Copy the listing exactly, images excluded.

• Provided material:
++++++++++++++++++++

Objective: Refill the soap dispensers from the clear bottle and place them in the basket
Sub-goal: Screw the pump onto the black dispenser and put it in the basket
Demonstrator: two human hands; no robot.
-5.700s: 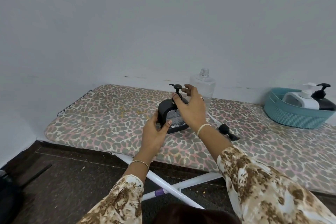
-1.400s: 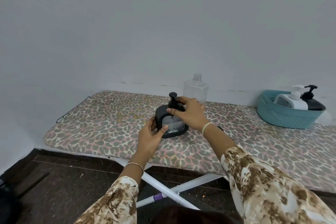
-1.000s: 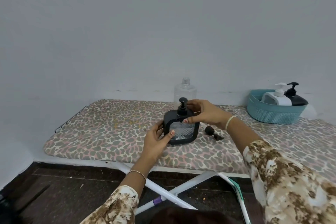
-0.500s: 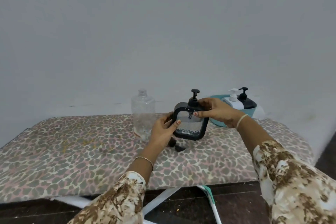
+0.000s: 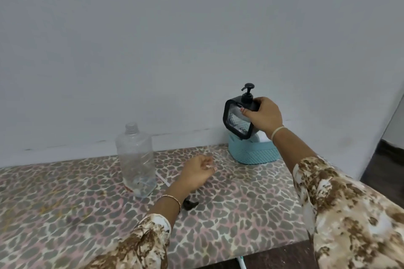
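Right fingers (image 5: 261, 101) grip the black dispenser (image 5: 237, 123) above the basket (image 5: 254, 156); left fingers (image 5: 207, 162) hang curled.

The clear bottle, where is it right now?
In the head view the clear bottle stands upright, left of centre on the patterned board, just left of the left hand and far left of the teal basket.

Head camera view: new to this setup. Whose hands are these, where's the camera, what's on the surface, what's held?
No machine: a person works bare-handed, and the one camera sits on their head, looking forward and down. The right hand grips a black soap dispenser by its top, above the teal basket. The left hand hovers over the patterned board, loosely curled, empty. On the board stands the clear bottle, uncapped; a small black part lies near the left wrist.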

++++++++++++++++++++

• Your response:
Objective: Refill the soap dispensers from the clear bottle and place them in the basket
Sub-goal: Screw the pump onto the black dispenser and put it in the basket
Demonstrator: two human hands; no robot.
-5.700s: 
-1.400s: 
-1.000s: 
-0.500s: 
+0.000s: 
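Right fingers (image 5: 261, 101) grip the black dispenser (image 5: 237, 123) above the basket (image 5: 254, 156); left fingers (image 5: 207, 162) hang curled.

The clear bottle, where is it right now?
In the head view the clear bottle stands upright, left of centre on the patterned board, just left of the left hand and far left of the teal basket.

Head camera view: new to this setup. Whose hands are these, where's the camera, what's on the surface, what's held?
No machine: a person works bare-handed, and the one camera sits on their head, looking forward and down. The right hand grips a black soap dispenser by its top, above the teal basket. The left hand hovers over the patterned board, loosely curled, empty. On the board stands the clear bottle, uncapped; a small black part lies near the left wrist.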

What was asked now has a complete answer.